The problem:
Please reproduce the listing in full, exactly as given.

Supplied records:
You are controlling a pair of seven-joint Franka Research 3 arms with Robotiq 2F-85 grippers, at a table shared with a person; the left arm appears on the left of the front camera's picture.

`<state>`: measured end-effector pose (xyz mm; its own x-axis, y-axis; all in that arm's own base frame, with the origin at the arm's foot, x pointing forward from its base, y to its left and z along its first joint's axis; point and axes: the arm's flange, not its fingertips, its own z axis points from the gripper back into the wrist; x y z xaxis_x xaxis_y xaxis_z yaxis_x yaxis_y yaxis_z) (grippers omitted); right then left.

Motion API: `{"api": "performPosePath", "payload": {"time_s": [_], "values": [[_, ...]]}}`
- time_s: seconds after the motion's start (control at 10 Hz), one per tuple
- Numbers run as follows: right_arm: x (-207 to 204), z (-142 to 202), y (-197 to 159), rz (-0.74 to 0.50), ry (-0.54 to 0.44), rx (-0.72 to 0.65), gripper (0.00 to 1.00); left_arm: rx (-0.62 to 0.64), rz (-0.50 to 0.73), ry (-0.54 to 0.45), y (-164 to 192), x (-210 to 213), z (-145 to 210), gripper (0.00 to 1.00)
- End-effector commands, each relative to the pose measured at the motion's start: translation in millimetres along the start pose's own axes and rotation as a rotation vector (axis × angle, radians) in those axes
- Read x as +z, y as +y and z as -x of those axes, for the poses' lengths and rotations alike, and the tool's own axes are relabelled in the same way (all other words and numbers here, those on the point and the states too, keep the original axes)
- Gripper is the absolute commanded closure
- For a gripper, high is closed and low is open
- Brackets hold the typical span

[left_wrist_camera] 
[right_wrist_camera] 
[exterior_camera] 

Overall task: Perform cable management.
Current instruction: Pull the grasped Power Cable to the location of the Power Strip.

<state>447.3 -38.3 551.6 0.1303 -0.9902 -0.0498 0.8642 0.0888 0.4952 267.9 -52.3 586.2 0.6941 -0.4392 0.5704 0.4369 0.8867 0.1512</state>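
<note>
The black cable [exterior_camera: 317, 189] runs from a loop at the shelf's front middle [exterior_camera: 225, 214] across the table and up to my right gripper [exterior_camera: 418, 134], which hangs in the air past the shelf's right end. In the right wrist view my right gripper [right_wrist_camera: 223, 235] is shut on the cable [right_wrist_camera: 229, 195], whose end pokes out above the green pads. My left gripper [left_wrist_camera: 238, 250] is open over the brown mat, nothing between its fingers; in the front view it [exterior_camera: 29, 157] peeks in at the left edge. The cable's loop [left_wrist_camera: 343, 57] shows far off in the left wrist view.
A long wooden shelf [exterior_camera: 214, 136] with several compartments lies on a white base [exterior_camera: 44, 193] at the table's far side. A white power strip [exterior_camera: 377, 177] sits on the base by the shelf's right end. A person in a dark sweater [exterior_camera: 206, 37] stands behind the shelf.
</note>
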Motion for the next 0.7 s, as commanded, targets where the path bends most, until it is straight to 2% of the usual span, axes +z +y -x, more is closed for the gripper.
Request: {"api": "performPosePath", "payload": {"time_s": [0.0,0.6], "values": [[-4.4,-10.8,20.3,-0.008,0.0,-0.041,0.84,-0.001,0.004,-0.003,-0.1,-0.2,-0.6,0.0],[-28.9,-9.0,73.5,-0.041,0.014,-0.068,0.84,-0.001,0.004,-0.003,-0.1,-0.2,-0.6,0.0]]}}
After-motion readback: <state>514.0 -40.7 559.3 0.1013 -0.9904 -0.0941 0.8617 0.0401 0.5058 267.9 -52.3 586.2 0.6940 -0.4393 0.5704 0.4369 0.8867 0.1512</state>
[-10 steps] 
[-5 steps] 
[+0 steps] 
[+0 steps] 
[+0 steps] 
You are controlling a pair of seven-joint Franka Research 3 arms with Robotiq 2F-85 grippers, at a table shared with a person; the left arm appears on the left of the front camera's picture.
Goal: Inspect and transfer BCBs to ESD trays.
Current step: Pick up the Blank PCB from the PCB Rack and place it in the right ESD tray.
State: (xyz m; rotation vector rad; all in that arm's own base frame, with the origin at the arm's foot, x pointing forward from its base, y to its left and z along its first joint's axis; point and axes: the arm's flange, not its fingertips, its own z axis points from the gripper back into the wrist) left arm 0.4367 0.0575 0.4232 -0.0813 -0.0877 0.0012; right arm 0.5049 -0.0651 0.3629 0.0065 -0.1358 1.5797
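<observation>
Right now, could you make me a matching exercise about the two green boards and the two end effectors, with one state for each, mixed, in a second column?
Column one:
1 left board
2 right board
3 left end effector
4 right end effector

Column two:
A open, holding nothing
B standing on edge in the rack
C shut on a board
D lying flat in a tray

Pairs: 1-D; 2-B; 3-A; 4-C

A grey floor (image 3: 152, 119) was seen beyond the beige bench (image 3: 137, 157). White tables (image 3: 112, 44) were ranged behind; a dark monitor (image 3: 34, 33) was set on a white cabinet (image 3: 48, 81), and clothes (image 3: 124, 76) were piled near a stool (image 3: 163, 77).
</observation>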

Exercise solution:
You are controlling a pair of seven-joint Franka Research 3 arms with Robotiq 2F-85 grippers, at a table shared with a person; the left arm appears on the left of the front camera's picture.

`<state>`: measured end-effector pose (xyz mm; its own x-axis, y-axis; all in that arm's own base frame, with the origin at the arm's foot, x pointing forward from its base, y to its left and z along its first joint's axis; point and axes: the arm's flange, not its fingertips, its own z axis points from the gripper back into the wrist; x y z xaxis_x xaxis_y xaxis_z yaxis_x yaxis_y yaxis_z) (grippers omitted); right then left.

Motion API: `{"api": "performPosePath", "payload": {"time_s": [_], "values": [[_, ...]]}}`
- time_s: seconds after the motion's start (control at 10 Hz), one per tuple
- Numbers run as follows: right_arm: x (-207 to 204), z (-142 to 202), y (-197 to 159), rz (-0.74 to 0.50), ry (-0.54 to 0.44), rx (-0.72 to 0.65), gripper (0.00 to 1.00); left_arm: rx (-0.62 to 0.64), rz (-0.50 to 0.73), ry (-0.54 to 0.45), y (-164 to 192), x (-210 to 213), z (-145 to 210), gripper (0.00 to 1.00)
- End-effector commands, each relative to the pose measured at the motion's start: translation in millimetres along the start pose's own axes and rotation as a rotation vector (axis × angle, radians) in those axes
- Read x as +z, y as +y and z as -x of those axes, for the poses' lengths and rotations alike, and the tool's own axes are relabelled in the same way (all other words and numbers here, those on the point and the states too, keep the original axes)
- Gripper is the absolute commanded closure
- For a gripper, high is closed and low is open
- Brackets hold the typical span

[left_wrist_camera] 
[right_wrist_camera] 
[exterior_camera] 

Overall task: Perform cable management.
Current instruction: Pull the grasped Power Cable to the location of the Power Strip.

<state>447.3 -38.3 551.6 0.1303 -0.9902 -0.0498 0.8642 0.0888 0.4952 267.9 -52.3 586.2 0.6941 -0.4392 0.5704 0.4369 0.8867 0.1512</state>
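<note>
The black cable [exterior_camera: 317, 189] runs from a loop at the shelf's front middle [exterior_camera: 225, 214] across the table and up to my right gripper [exterior_camera: 418, 134], which hangs in the air past the shelf's right end. In the right wrist view my right gripper [right_wrist_camera: 223, 235] is shut on the cable [right_wrist_camera: 229, 195], whose end pokes out above the green pads. My left gripper [left_wrist_camera: 238, 250] is open over the brown mat, nothing between its fingers; in the front view it [exterior_camera: 29, 157] peeks in at the left edge. The cable's loop [left_wrist_camera: 343, 57] shows far off in the left wrist view.
A long wooden shelf [exterior_camera: 214, 136] with several compartments lies on a white base [exterior_camera: 44, 193] at the table's far side. A white power strip [exterior_camera: 377, 177] sits on the base by the shelf's right end. A person in a dark sweater [exterior_camera: 206, 37] stands behind the shelf.
</note>
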Motion for the next 0.7 s, as commanded, targets where the path bends most, until it is straight to 2% of the usual span, axes +z +y -x, more is closed for the gripper.
Request: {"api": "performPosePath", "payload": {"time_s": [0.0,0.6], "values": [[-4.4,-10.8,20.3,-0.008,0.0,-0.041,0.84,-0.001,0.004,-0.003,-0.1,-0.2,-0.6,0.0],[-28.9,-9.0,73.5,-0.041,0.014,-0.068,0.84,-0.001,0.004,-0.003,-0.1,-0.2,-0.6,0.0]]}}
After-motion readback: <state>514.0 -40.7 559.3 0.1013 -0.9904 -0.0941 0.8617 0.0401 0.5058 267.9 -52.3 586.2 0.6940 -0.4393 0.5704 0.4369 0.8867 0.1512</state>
[-10 steps] 
[-5 steps] 
[+0 steps] 
[+0 steps] 
[+0 steps] 
You are controlling a pair of seven-joint Franka Research 3 arms with Robotiq 2F-85 grippers, at a table shared with a person; the left arm appears on the left of the front camera's picture.
Goal: Inspect and transfer BCBs to ESD trays.
Current step: Pick up the Blank PCB from the PCB Rack and place it in the right ESD tray.
State: (xyz m; rotation vector rad; all in that arm's own base frame, with the origin at the arm's foot, x pointing forward from its base, y to its left and z along its first joint's axis; point and axes: the arm's flange, not its fingertips, its own z axis points from the gripper back into the wrist) left arm 0.4367 0.0575 0.4232 -0.0813 -0.0877 0.0012; right arm 0.5049 -0.0651 0.3629 0.0065 -0.1358 1.5797
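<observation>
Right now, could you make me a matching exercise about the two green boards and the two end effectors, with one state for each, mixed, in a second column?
Column one:
1 left board
2 right board
3 left end effector
4 right end effector

Column two:
A open, holding nothing
B standing on edge in the rack
C shut on a board
D lying flat in a tray

Pairs: 1-D; 2-B; 3-A; 4-C

A grey floor (image 3: 152, 119) was seen beyond the beige bench (image 3: 137, 157). White tables (image 3: 112, 44) were ranged behind; a dark monitor (image 3: 34, 33) was set on a white cabinet (image 3: 48, 81), and clothes (image 3: 124, 76) were piled near a stool (image 3: 163, 77).
</observation>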

What this exercise required is now done.